#### How to complete this task
Your answer should be only the lines below from the one with "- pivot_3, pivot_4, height" to the one with "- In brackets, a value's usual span", repeated exactly, ends included.

---

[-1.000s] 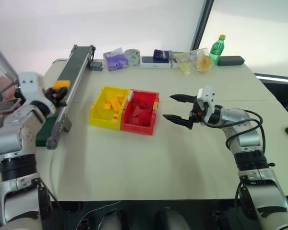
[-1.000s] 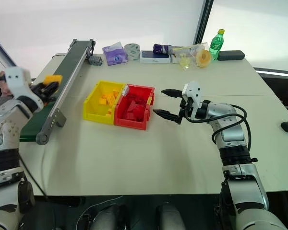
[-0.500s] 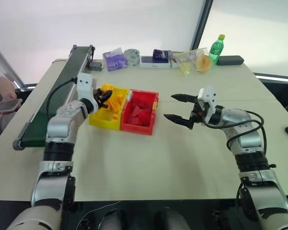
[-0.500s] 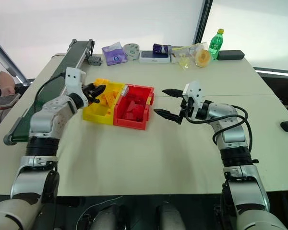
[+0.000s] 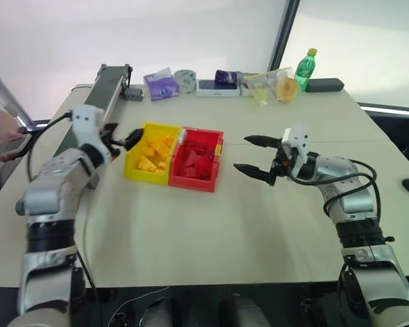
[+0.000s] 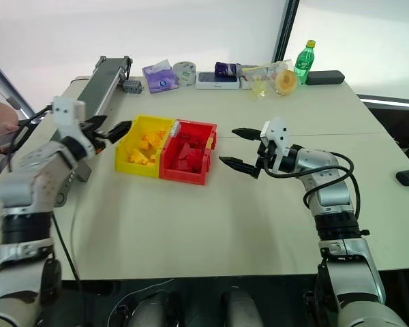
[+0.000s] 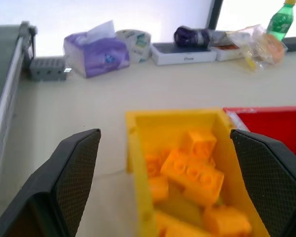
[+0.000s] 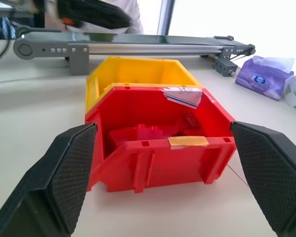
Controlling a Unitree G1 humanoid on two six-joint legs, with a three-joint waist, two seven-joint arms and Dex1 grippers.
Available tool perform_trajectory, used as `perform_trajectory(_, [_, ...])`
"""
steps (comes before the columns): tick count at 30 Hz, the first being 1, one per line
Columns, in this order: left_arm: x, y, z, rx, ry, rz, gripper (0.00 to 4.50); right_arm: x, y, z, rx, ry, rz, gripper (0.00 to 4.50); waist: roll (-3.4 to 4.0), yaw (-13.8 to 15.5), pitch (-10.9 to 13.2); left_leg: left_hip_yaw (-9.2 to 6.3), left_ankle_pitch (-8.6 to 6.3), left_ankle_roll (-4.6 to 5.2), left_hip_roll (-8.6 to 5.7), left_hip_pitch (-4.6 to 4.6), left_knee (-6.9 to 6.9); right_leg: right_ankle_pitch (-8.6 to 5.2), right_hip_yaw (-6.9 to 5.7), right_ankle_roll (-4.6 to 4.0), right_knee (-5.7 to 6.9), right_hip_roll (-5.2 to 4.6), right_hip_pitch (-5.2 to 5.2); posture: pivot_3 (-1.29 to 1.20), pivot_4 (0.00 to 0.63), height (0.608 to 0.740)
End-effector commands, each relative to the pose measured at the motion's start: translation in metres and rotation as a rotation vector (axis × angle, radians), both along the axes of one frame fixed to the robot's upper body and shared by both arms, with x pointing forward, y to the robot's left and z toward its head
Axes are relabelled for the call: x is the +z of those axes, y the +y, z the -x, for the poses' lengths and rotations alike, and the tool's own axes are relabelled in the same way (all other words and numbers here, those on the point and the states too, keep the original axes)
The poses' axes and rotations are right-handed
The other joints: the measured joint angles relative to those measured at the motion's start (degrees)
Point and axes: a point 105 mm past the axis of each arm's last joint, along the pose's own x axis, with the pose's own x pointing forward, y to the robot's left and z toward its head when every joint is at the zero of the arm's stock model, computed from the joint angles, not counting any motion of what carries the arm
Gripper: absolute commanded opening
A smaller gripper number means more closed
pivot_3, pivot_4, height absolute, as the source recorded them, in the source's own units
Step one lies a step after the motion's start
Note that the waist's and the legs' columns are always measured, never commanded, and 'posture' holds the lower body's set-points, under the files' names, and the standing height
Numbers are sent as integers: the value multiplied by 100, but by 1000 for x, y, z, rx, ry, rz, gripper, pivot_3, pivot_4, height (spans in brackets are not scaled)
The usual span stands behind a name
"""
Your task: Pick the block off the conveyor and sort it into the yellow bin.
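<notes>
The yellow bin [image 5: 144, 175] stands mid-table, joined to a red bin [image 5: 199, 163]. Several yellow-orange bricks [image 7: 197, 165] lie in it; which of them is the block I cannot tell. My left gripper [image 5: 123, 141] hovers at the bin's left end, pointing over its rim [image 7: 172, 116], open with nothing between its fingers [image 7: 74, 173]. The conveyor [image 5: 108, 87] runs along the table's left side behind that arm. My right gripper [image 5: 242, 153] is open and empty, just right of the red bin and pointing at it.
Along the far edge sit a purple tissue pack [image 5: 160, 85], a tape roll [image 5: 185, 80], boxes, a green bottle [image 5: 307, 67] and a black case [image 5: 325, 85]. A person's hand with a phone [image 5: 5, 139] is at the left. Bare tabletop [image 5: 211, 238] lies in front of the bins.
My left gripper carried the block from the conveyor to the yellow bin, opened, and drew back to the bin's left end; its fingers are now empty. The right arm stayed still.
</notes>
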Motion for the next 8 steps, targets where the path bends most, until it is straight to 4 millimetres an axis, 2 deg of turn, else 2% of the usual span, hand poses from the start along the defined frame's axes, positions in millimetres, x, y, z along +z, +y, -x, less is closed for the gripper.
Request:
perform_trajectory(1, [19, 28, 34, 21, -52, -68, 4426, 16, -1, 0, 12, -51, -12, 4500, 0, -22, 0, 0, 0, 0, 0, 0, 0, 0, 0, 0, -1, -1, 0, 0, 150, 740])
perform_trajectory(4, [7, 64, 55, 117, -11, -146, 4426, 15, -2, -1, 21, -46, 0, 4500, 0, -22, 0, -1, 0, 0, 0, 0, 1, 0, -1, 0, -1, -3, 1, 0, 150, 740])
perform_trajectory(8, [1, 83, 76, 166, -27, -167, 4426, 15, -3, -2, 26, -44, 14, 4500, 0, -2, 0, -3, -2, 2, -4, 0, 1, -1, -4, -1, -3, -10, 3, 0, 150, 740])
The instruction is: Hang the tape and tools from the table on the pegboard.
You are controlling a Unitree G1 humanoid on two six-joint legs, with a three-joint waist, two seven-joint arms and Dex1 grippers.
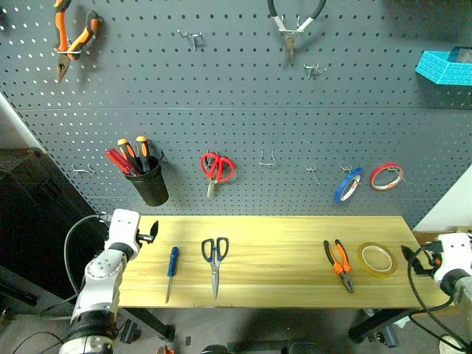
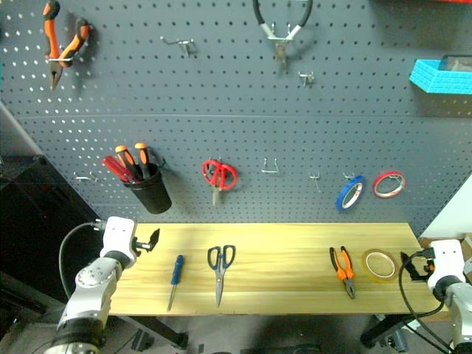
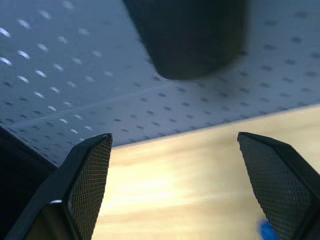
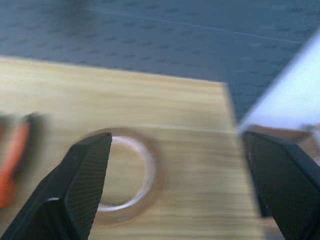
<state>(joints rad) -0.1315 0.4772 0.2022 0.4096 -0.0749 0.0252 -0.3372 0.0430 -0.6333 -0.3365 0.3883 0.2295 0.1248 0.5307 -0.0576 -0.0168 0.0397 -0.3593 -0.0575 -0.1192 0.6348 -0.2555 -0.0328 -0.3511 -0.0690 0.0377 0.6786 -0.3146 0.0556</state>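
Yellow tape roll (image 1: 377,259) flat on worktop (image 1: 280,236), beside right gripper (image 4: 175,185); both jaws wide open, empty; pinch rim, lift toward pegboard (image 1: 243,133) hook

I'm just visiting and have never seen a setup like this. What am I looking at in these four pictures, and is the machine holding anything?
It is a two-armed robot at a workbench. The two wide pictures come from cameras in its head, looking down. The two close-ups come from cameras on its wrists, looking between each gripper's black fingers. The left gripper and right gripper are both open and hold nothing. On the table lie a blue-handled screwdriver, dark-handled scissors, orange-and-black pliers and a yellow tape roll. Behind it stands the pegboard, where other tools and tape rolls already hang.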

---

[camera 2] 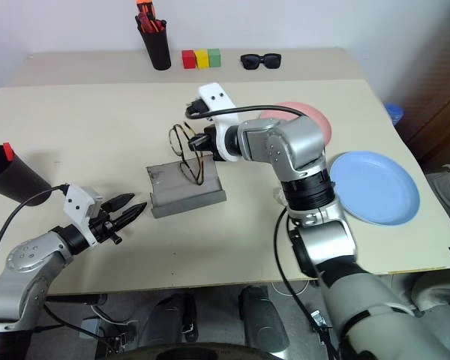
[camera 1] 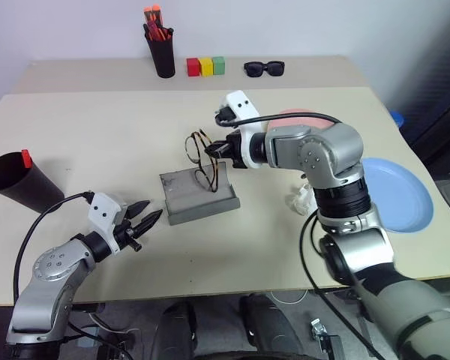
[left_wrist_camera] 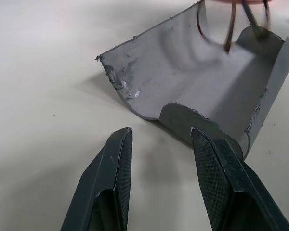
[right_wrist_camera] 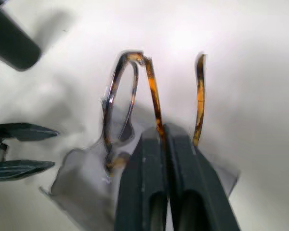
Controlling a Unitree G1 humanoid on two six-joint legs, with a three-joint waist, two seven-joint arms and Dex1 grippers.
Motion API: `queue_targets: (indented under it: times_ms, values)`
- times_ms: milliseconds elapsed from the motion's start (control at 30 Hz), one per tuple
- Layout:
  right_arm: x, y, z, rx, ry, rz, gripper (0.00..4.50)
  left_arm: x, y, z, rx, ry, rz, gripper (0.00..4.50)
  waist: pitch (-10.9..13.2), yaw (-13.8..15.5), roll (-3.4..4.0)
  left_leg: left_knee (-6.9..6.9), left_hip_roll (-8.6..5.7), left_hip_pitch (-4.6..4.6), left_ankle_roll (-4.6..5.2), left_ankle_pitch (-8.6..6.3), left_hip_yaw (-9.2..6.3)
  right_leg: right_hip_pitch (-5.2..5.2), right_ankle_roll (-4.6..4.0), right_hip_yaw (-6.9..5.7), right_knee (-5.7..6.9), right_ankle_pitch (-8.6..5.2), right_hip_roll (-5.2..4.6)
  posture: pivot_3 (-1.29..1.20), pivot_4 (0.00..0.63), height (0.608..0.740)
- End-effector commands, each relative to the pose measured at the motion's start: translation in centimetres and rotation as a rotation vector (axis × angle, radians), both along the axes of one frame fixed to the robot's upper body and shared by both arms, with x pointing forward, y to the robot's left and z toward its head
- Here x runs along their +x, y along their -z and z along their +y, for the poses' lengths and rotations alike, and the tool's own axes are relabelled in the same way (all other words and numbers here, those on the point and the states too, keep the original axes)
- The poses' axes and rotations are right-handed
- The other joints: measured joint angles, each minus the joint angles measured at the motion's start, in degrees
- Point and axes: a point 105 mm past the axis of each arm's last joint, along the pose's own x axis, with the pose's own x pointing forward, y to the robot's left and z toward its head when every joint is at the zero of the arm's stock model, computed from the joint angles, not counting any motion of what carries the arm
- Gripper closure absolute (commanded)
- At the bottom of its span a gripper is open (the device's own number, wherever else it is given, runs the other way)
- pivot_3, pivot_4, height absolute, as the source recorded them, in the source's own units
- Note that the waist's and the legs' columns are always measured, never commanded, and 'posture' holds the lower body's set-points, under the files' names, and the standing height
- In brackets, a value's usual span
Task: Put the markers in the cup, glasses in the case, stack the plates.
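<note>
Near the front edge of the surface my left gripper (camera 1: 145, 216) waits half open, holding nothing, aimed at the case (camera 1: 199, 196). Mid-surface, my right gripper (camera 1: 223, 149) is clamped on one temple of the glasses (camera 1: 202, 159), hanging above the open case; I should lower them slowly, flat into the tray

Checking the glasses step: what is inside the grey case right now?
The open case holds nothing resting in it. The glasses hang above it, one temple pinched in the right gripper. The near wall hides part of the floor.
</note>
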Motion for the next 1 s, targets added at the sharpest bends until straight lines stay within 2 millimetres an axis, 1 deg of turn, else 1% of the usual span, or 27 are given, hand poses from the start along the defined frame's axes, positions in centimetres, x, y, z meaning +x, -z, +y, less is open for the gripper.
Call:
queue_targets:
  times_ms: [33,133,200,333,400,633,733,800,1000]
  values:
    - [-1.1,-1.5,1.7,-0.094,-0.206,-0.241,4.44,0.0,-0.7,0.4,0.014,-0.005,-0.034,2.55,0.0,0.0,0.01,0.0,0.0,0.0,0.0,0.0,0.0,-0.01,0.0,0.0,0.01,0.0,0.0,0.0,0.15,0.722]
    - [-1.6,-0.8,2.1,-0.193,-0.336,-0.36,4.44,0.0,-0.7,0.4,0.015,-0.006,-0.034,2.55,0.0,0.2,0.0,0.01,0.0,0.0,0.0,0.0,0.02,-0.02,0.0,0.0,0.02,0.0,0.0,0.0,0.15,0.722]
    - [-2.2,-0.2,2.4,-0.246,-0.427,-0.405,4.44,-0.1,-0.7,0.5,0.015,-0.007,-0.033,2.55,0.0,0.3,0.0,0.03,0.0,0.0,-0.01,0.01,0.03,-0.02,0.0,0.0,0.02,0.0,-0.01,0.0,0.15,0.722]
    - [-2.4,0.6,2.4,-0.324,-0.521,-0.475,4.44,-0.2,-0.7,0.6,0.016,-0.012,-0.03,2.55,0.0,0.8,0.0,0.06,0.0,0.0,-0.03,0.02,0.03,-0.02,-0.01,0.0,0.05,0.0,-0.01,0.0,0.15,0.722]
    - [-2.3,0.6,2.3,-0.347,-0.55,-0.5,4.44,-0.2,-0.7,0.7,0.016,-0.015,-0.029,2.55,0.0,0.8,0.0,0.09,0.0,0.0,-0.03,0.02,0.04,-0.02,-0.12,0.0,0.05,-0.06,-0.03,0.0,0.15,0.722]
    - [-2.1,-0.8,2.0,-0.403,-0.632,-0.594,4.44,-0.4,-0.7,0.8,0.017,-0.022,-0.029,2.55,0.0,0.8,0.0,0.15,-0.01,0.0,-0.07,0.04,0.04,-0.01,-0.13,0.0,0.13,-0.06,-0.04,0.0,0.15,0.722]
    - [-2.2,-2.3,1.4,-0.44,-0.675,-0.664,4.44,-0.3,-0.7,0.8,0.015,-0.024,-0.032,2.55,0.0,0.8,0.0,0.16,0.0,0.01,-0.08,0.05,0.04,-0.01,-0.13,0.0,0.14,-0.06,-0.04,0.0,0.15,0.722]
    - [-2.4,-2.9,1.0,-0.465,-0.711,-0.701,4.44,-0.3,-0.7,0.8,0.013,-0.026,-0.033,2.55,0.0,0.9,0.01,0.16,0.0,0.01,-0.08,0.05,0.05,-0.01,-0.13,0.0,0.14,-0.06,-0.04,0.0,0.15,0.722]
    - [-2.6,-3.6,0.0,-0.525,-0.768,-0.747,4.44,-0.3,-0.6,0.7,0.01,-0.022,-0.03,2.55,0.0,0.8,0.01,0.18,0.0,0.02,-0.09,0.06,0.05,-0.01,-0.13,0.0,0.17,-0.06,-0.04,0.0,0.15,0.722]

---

#### Exercise response
- pivot_3, pivot_4, height absolute, as the source recorded them, in the source's own units
- Note that the waist's and the legs' columns are always measured, never commanded, and 'posture' holds the lower body's set-points, under the files' names, and the standing height
- In brackets, a value's usual span

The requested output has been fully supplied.